½ yellow onion, diced

2 cloves garlic, minced

1 tablespoon fresh grated ginger

2 sweet potatoes, peeled and diced (the market I was at sold sweet potatoes that are white on the inside.  I hadn’t had this kind before and thought they were very good)

4 cups vegetable broth (can add additional cups of water if want to make a larger pot of soup, which I did)
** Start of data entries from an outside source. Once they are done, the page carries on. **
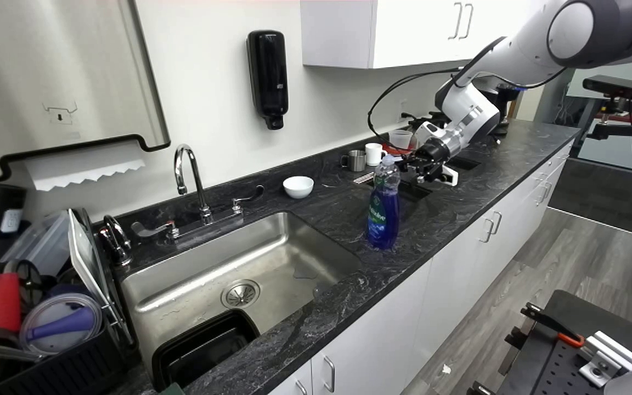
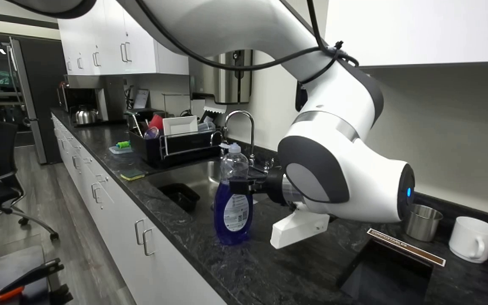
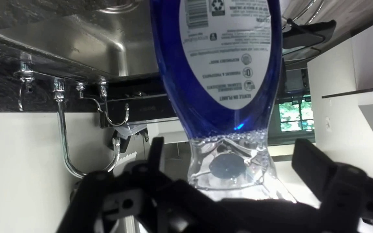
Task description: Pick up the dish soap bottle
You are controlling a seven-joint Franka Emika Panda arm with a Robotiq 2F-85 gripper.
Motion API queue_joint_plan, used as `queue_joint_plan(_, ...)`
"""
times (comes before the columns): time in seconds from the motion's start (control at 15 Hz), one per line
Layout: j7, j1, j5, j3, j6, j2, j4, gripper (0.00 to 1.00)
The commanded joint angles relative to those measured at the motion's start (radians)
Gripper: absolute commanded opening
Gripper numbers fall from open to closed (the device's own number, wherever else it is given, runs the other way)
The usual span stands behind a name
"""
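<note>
The white arm [image 2: 333,97] hangs over the dark counter [image 1: 338,214], and on that counter, just beside the corner of the sink [image 1: 277,285], I see the bottle [image 1: 384,214] standing upright. Its long axis runs straight up and down, base on the counter and top toward the ceiling in both exterior views; only the wrist view, being upside down, turns that top to the bottom. The gripper [image 3: 228,155] points at it roughly level, with its fingers [image 3: 312,168] spread well apart at the height of the bottle's shoulder. The upper part of the bottle shows between them, with a gap on each side. Its see-through plastic is filled with deep violet-blue soap [image 3: 202,119] up to about the shoulder, and above that it looks clear. A white oval back label [image 3: 227,64], full of fine print, faces the gripper, while a green label [image 1: 376,211] with pale lettering faces off toward the sink. The cap [image 2: 234,148] is pale, and a thin line of bubbles [image 3: 231,135] rims the soap.
</note>
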Motion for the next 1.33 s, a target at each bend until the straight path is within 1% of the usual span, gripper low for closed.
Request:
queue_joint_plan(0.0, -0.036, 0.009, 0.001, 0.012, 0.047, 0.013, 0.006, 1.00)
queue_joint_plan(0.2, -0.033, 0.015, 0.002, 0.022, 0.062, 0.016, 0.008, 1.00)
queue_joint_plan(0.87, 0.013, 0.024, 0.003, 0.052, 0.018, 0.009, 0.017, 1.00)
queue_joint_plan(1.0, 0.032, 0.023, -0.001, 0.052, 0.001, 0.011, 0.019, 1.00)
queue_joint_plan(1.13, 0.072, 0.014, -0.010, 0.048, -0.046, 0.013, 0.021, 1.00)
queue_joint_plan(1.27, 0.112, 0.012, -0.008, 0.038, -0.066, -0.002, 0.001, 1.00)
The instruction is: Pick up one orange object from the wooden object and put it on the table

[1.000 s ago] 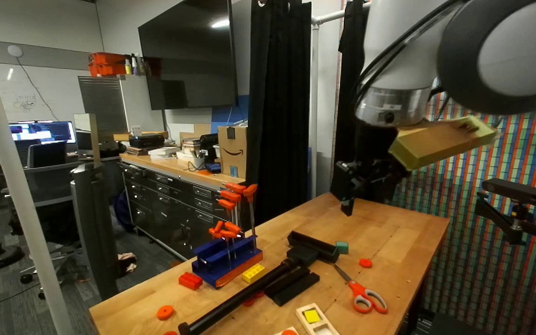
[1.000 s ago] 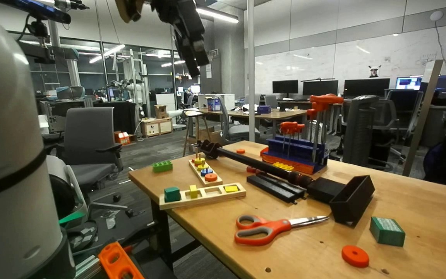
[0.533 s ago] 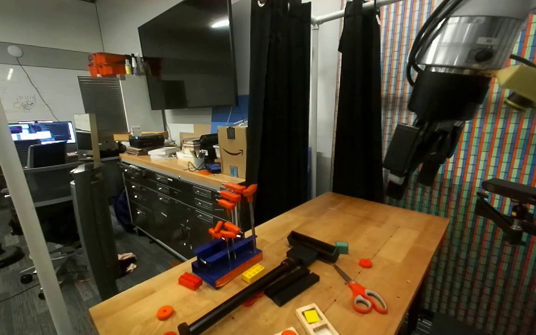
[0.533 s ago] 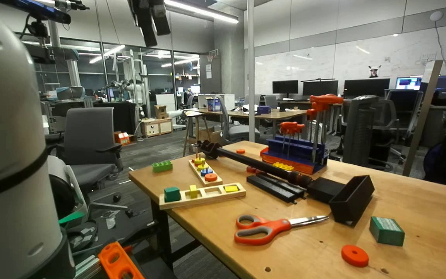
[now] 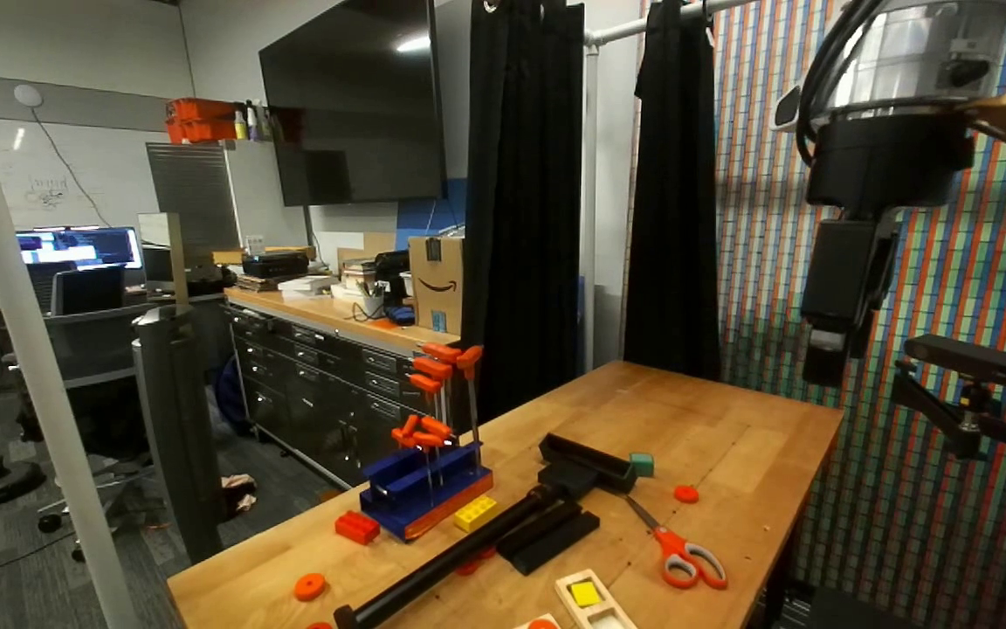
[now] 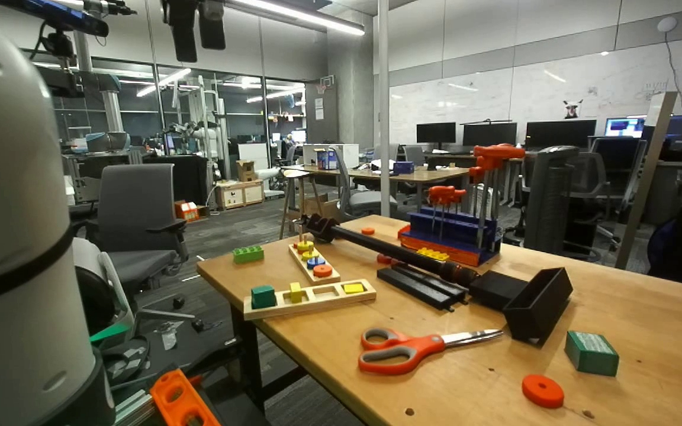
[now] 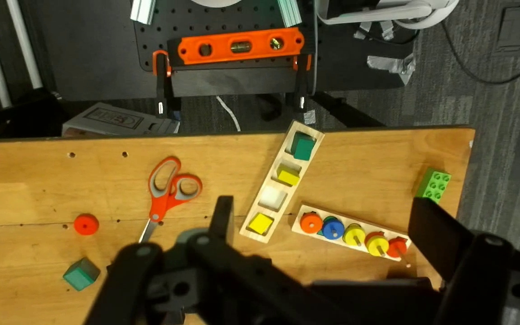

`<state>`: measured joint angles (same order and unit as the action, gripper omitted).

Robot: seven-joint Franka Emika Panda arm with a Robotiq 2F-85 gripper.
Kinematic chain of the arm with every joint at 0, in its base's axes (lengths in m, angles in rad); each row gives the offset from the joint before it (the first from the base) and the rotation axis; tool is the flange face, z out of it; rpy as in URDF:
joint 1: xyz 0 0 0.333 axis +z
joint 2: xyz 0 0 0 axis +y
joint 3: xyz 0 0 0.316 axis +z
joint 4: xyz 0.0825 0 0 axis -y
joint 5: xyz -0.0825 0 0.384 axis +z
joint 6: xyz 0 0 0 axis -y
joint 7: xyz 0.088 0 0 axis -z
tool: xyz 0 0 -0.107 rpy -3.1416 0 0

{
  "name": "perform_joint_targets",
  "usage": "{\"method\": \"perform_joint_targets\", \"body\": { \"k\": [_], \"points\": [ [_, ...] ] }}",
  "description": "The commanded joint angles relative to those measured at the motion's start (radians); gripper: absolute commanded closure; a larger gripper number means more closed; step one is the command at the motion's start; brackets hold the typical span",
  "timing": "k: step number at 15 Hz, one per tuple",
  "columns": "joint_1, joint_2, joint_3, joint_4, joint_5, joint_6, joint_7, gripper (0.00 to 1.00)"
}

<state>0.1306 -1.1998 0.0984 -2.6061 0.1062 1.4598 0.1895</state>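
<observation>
Wrist view shows my jaws apart, an orange ring (image 7: 311,223) on the wooden peg board (image 7: 342,241) on the table (image 7: 368,171).

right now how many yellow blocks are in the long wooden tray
2. One yellow block sits next in line after the dark green block; the other is at the opposite end of the tray. The wrist view shows it whole, none hidden.

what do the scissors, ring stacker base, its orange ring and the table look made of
Scissors: shiny metal blades, from their bright highlights; smooth orange-and-grey handles, probably plastic.
Ring stacker base: unpainted-looking wood, from its pale, matte surface.
Orange ring: even, solid colour suggests painted wood or plastic; unclear which.
Table: wood, perhaps varnished, from its grain, board seams and slight sheen.
</observation>
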Motion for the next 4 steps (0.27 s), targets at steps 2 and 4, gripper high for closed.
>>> {"method": "perform_joint_targets", "body": {
  "k": [2,4],
  "points": [
    [-0.04,-0.002,0.019,-0.003,0.015,-0.004,-0.027,0.0],
    [-0.042,-0.001,0.019,-0.004,0.015,-0.004,-0.027,0.0]
  ]
}}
1 large can diced tomatoes

½ cup natural smooth peanut butter

2 teaspoons cumin

2 teaspoons coriander

¼ teaspoon sea salt

¼-½ teaspoon cayenne pepper

¼ teaspoon cinnamon

6 cups chopped Swiss chard

1 can of kidney beans, rinsed and drained

In a large pot, add onion, garlic and ginger to heated oil, sauté ingredients for a few minutes.   Add in broth, potatoes, tomatoes, peanut butter, and spices/seasonings.  Bring soup to a boil and stir to mix the peanut butter in.  Reduce to a simmer, cover and stir occasionally, until potatoes are cooked through.  Add in beans and cook for a little while longer, then add in Swiss chard and simmer for a few more minutes until it is wilted.


Author: theseatedcook

I enjoy cooking simple, healthy, vegetarian meals.

3 thoughts on “Peanut, Sweet Potato, and Kidney Bean Soup

  1. I like the combination of sweet and spicy.

  2. Wish I had someone like you making me soup like this.